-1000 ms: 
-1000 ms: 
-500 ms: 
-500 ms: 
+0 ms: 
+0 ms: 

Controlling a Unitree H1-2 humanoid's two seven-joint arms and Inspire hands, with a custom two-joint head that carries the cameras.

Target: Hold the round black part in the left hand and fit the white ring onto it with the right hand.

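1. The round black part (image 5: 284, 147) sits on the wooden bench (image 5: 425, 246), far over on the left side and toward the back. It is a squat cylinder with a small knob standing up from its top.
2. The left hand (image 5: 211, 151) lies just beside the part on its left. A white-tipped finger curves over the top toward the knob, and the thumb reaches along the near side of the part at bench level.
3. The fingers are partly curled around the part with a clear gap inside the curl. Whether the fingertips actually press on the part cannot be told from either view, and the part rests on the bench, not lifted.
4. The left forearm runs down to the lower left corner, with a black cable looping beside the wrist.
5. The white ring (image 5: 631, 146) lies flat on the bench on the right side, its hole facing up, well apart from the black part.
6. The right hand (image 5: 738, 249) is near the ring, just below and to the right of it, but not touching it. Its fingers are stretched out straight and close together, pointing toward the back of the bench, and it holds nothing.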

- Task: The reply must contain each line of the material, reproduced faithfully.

- Problem solution:
-1000 ms: 
-1000 ms: 
-500 ms: 
-500 ms: 
+0 ms: 
+0 ms: 

Controlling a Unitree H1-2 humanoid's two seven-joint arms and Inspire hands, with a custom two-joint head that carries the cameras.

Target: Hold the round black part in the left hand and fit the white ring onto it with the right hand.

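1. The round black part (image 5: 284, 147) sits on the wooden bench (image 5: 425, 246), far over on the left side and toward the back. It is a squat cylinder with a small knob standing up from its top.
2. The left hand (image 5: 211, 151) lies just beside the part on its left. A white-tipped finger curves over the top toward the knob, and the thumb reaches along the near side of the part at bench level.
3. The fingers are partly curled around the part with a clear gap inside the curl. Whether the fingertips actually press on the part cannot be told from either view, and the part rests on the bench, not lifted.
4. The left forearm runs down to the lower left corner, with a black cable looping beside the wrist.
5. The white ring (image 5: 631, 146) lies flat on the bench on the right side, its hole facing up, well apart from the black part.
6. The right hand (image 5: 738, 249) is near the ring, just below and to the right of it, but not touching it. Its fingers are stretched out straight and close together, pointing toward the back of the bench, and it holds nothing.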

Nothing further is needed for the answer.